Exercise details: Please return the lines below verbatim, beginning at the one that has "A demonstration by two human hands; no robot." and stopping after the one that has "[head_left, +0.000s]", and add no other lines.

BEGIN Records for processing

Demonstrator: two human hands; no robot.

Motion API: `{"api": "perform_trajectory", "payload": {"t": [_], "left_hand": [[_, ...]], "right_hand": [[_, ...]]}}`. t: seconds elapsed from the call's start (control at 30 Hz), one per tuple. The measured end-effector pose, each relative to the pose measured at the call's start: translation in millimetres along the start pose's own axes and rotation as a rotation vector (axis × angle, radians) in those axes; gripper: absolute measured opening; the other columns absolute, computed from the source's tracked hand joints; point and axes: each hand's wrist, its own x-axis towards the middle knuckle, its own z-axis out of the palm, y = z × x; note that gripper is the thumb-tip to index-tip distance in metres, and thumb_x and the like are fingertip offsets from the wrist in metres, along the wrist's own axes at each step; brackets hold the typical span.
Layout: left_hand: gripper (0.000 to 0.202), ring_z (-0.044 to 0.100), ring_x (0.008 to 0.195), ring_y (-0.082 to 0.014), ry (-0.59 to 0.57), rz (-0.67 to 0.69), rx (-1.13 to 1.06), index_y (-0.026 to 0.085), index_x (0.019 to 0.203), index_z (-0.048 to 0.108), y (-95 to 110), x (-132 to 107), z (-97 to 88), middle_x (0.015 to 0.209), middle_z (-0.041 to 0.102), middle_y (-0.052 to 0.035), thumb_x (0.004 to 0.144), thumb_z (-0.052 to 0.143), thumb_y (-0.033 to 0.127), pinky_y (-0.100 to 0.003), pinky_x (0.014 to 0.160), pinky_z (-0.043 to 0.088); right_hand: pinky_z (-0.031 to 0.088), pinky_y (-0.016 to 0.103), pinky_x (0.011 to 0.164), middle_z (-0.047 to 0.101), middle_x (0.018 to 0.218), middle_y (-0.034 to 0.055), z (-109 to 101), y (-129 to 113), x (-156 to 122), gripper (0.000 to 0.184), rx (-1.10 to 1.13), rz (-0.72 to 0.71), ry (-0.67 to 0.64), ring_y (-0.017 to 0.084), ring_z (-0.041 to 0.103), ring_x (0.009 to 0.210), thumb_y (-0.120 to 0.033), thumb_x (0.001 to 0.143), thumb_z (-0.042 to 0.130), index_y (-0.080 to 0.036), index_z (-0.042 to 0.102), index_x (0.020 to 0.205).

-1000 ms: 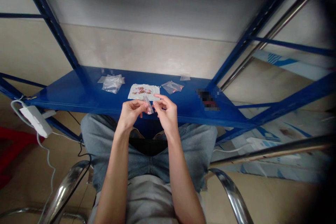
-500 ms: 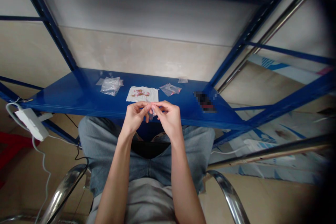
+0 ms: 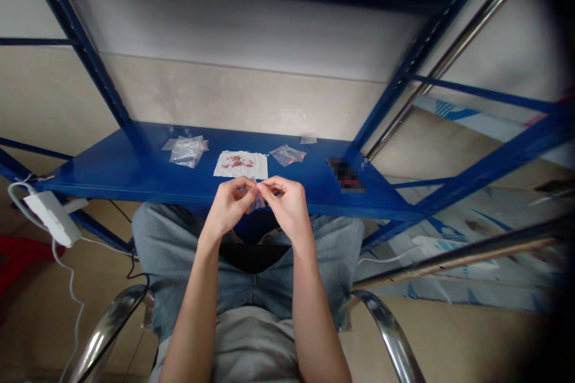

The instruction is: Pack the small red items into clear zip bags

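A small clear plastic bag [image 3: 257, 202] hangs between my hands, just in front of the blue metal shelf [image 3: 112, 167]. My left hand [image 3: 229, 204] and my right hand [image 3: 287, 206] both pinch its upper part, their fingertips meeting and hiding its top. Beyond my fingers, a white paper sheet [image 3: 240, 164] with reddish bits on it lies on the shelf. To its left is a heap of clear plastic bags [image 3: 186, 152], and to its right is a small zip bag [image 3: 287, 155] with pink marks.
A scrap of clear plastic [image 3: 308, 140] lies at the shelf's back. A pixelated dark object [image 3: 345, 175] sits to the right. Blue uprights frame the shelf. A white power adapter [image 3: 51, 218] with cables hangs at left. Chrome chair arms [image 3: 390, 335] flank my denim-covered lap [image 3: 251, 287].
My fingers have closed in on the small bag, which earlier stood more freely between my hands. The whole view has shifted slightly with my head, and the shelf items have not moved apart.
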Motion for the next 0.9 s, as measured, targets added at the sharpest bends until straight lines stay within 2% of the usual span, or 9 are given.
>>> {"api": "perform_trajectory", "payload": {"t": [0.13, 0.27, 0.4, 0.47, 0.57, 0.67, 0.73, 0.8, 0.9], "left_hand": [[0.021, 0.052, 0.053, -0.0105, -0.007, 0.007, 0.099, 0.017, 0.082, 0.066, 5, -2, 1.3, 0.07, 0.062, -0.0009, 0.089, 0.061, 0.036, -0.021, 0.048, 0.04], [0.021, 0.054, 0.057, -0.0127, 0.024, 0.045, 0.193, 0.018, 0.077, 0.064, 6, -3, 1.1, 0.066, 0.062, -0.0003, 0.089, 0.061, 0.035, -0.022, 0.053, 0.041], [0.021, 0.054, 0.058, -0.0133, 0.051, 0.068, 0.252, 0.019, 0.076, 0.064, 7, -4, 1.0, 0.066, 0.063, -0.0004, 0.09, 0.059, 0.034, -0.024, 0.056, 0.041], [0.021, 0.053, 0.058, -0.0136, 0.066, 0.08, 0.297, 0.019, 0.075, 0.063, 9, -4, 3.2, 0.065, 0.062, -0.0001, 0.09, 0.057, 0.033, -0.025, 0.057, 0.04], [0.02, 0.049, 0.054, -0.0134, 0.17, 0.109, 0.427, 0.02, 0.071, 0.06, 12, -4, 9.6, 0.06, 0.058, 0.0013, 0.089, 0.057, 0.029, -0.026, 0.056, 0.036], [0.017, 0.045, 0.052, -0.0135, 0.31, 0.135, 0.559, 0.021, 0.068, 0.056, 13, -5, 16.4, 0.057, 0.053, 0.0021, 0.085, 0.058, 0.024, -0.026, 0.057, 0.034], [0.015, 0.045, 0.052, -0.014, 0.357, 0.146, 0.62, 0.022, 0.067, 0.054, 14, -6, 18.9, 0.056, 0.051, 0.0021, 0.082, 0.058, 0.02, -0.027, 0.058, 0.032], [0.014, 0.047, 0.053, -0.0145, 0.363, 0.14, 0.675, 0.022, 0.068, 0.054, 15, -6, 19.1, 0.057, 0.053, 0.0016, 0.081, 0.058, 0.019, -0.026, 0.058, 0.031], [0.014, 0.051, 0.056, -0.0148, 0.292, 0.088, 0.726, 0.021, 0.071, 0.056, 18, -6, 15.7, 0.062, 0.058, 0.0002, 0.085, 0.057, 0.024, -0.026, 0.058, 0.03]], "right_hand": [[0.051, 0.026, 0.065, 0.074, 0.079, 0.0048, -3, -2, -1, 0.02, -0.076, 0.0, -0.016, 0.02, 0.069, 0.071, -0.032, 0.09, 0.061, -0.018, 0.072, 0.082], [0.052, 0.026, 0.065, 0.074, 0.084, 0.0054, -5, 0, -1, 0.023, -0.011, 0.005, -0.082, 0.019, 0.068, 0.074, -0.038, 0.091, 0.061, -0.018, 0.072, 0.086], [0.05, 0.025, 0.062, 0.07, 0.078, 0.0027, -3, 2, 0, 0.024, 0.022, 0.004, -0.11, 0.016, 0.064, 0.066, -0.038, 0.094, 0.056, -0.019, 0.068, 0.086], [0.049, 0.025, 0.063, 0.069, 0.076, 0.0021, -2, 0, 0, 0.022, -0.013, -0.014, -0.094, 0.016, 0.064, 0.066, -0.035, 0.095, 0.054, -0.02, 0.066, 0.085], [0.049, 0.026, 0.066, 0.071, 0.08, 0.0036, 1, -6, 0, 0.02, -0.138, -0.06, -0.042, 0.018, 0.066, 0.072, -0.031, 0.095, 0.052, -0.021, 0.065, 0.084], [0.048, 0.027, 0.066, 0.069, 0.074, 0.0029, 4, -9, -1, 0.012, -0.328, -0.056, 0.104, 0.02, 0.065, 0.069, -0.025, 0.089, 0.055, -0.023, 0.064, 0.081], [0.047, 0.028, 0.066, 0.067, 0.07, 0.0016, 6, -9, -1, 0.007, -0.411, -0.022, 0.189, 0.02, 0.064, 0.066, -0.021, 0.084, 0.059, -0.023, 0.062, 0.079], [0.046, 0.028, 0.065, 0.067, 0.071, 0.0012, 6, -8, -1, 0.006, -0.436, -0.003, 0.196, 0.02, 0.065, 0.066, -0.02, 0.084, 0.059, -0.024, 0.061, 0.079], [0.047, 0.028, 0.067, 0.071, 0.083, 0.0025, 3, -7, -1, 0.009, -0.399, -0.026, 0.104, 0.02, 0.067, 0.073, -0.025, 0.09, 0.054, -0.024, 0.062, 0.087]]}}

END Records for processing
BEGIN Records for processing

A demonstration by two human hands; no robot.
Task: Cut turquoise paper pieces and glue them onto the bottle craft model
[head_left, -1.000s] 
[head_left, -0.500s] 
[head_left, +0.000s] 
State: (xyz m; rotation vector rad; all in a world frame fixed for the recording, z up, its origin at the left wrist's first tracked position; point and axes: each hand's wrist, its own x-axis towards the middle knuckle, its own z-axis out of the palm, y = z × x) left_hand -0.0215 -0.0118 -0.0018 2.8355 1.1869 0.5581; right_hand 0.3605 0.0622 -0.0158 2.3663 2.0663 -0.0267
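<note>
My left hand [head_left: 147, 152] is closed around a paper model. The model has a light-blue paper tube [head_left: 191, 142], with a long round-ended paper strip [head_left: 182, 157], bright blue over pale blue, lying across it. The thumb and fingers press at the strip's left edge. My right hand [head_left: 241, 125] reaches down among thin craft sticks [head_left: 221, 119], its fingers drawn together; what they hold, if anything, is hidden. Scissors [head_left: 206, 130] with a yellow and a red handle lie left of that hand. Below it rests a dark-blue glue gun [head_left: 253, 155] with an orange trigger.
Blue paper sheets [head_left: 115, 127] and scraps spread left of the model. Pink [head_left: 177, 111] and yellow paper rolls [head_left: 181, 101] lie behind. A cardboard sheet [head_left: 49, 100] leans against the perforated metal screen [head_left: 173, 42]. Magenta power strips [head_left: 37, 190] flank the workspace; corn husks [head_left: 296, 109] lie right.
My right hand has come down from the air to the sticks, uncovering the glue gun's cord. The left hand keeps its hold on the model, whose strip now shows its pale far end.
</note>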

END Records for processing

Answer section:
A demonstration by two human hands; no robot.
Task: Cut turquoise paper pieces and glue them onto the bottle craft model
[head_left, -1.000s] 
[head_left, -0.500s] 
[head_left, +0.000s] 

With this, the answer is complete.